BLANCANIEVES




Lors de la cérémonie des Goyas (équivalente espagnole des Césars français et des Oscars américains), le film Blancanieves qui raconte l'histoire d'une torera se produisant en compagnie de sept nains qui le sont également a raflé 10 récompenses après avoir réuni plus de 17 millions de spectateurs. Une performance remarquable pour un film que son réalisateur aura mis cinq longues années à monter.

Grâce à Blancanieves, notre Blanche Neige torera, la tauromachie a donc fait irruption sur le grand écran, de manière bien plus probante qu'avec le nanard "Manolete", qui, mis à part quelques belles images d'ambiance, fut très éloigné de ce que le sujet aurait permis d'espérer. Mais incarner un tel mythe, même pour un acteur de la taille d'Adrian Broody, n'évite pas toujours le ridicule, et c'est ce qui s'est produit.

Blancanieves, en revanche, grâce à son scénario original qui mêle de manière quelque peu surréaliste nos rêves d'enfance aux images de l'Espagne des années vingt, évite le travers du pastiche pour offrir une oeuvre aboutie dont le côté poétique ne laissera personne indifférent, bien que le scénario n'évite pratiquement aucun des poncifs du genre : adaptation du conte des frères Grimm, Blancanieves raconte l'histoire de Carmencita (Sofía Oria et Macarena García), jeune orpheline de mère, à laquelle son père, le célèbre matador Antonio Villalta (Daniel Giménez Cacho), invalide depuis une cornada reçue à Séville, apprend à toréer dans son cortijo de "Monte Olvido".

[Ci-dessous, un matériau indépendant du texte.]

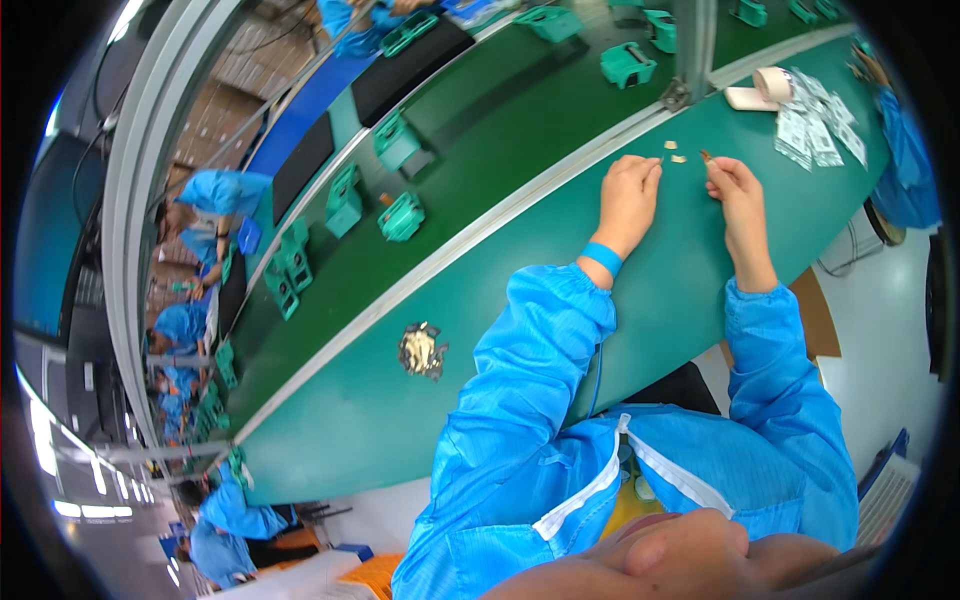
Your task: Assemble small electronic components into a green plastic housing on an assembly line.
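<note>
Both my hands are over the far right part of the green bench. My left hand, with a blue band on its wrist, is closed in a pinch at the fingertips; what it holds, if anything, is too small to make out. My right hand pinches a small brown piece between thumb and fingers. Between the two hands lie two small beige pieces, apart from each other. Nearer and to the left, a loose pile of small pale and dark pieces rests on the bench.
A beige tape roll and several small white packets sit at the far right. Beyond a metal rail, teal plastic housings stand on a dark green conveyor. A metal post rises there. Co-workers in blue line the far side.
</note>
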A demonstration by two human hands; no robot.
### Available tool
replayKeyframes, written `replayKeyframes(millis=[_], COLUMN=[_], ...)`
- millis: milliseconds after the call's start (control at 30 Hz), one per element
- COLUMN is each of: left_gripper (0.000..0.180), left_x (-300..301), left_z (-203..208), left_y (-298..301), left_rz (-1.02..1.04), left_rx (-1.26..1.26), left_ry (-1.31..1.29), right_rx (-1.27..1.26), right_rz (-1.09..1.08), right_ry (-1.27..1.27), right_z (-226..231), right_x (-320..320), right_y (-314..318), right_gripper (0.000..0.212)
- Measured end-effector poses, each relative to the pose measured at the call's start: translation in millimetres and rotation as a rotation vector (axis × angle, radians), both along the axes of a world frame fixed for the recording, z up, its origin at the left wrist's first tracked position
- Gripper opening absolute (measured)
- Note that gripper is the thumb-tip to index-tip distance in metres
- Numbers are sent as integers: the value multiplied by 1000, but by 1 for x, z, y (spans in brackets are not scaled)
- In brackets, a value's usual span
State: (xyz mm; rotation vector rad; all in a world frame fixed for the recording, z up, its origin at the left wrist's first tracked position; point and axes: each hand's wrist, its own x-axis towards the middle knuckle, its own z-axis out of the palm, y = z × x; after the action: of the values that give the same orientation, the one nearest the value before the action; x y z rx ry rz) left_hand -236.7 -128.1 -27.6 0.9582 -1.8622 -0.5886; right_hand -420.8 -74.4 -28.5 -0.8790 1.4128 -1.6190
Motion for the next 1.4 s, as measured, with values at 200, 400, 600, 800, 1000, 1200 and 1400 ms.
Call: replayKeyframes(millis=[200,400,600,800,1000,1200,1400], left_gripper=[13,13,17,16,12,28,37], left_x=[-24,-27,-26,-31,-37,-26,-14], left_z=[1,-8,-18,-8,-12,-15,-2], left_y=[-11,-15,-19,-12,-18,-18,2], left_rz=[69,66,17,81,105,105,-7], left_rx=[211,69,9,-64,-23,40,165], left_ry=[40,-8,1,-98,99,201,363], right_rx=[46,31,-28,-23,-139,-129,-106], right_rz=[30,42,48,122,172,166,478], right_ry=[34,72,155,214,308,183,152], right_z=[13,11,1,2,16,-15,3], right_x=[11,17,17,6,-4,-10,-9], right_y=[1,-3,-6,-26,-60,-65,-47], right_gripper=[16,19,21,21,23,24,13])
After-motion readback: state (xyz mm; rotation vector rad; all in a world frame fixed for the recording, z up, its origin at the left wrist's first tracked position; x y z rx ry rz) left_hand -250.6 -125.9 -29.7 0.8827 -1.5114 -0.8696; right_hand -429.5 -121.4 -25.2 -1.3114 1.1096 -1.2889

La marastre Encarna est incarnée, c'est le cas de le dire, par Maribel Verdú, et dès qu'elle le peut la jeune torero s'enfuit pour échapper à son étreinte. Elle rejoint alors une troupe de nains toreros avec lequels elle torée dans les pueblos perdus, jusqu'au jour où elle se présente à Séville face au toro Satanás, lointain parent du Lucifer qui a estropié son père. Progressisme oblige, et syndrome manzanariste également, Lucifer est bien sûr indulté, mais quand Blancanieve effectue sa vuelta triomphale, sa marastre lui jette une pomme empoisonnée... Elle s'endort alors à jamais, malgré le baiser enflammé que dépose sur ses lèvres un des nains de la troupe, forcément amoureux d'elle, mais en vain. N'est pas prince charmant qui veut.

Le tournage des scènes de tauromachie, sur la plaza mayor de Pedraza, fut dit-on très chaotique, et la doublure de Blanche Neige, la novillera Ana Infante, se serait évanouie deux fois... Mais l'argument le plus important de ce film singulier, est d'avoir été consacré comme aucun autre film ne le fut jamais par le petit monde du cinéma espagnol, anti taurin pour raisons idélologiques, abreuvé de subventions sous le gouvernement précédent par sa ministre de tutelle - la señorita Sinde - elle-même scénariste, et aujourd'hui indigné par le taux de TVA qui lui est appliqué, 21% depuis deux mois, le même que pour les corridas.

Ce qui explique que lors de la remise des prix, personne n'a dit un mot sur la corrida, qui est pourtant le milieu structurant de l'eouvre, alors que les critiques contre la politique de rigueur du gouvernement ont été nombreuses. Ce qui ne manquait pas de sel, de la part d'artistes vêtus en Armani.